Be sure to read it all. The difference between the two cases may be as simple as turf protection. Erdely chose UVA for her false narrative on campus rape, just a wee bit too close to the Washington Post for them to ignore it (an intriguing parallel to Stephen Glass’ fatal error by treading on Forbes Online’s turf with Hack Heaven). After T. Rees Shapiro went knocking on doors, Rolling Stone’s institutional bias blew up in its face. The story about the Navy may not have any turf implications for other publications who might otherwise feel bound to do follow-ups, except Stars and Stripes, which is busy with a broad range of issues and may not have the personnel to pursue it.
In my conclusion, I wrote this challenge to the national media that gathered to cluck their tongues at Rolling Stone’s exposure:
This decision raises another question. Just how many times has Rolling Stone decided that the agenda trumped the same journalistic policies they ignored for Erdely’s story? The press asked Coll and Coronel whether they planned to review the magazine’s other reporting for similar failures, to which they noted that Rolling Stone had not supplied them with the transcripts for any other story, and that it took four months to conduct this review.

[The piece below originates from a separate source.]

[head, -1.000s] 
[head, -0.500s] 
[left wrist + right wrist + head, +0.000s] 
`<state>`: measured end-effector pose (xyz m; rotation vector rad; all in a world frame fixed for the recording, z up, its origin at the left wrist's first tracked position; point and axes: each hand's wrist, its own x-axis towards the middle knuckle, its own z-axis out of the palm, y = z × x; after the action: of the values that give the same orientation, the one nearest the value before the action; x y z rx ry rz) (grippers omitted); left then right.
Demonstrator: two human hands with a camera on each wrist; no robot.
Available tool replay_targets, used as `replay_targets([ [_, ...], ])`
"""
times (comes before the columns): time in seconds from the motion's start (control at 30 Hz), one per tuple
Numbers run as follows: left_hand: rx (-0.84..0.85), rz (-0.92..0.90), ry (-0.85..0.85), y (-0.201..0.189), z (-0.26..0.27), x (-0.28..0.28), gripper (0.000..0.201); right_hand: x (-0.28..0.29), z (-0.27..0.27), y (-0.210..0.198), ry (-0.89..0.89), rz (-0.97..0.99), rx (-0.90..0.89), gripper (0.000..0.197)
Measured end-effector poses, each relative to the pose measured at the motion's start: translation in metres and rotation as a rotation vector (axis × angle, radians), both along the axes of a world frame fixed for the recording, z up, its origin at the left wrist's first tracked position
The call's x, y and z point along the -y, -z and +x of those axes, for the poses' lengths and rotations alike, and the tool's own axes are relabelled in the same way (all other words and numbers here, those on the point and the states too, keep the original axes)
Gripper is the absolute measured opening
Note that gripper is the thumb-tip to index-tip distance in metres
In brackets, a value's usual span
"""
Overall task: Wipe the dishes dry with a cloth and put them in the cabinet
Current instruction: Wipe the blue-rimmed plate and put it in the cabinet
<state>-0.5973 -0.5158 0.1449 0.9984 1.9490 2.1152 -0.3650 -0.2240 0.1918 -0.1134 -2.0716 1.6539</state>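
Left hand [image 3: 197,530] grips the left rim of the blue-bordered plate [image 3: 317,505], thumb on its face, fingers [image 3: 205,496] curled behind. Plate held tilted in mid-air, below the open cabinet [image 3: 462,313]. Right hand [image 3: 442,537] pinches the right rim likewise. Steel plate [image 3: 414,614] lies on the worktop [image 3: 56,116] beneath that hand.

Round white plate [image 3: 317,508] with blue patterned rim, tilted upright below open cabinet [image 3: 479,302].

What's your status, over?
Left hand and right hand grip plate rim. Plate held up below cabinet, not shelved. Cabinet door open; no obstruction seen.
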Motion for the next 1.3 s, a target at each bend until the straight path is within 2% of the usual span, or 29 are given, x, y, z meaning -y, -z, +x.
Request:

However, reporters can certainly demand that Rolling Stone answer the question directly. If Wenner balks at cooperating, that would speak volumes about Rolling Stone’s credibility for the future. And if reporters don’t bother to ask, it will speak volumes about theirs in the present.
Leon Wolf answered that call, and so did Jonathan Chait, at least to get past the idea that this was somehow self-evidently anomalous for Rolling Stone. Where’s everyone else?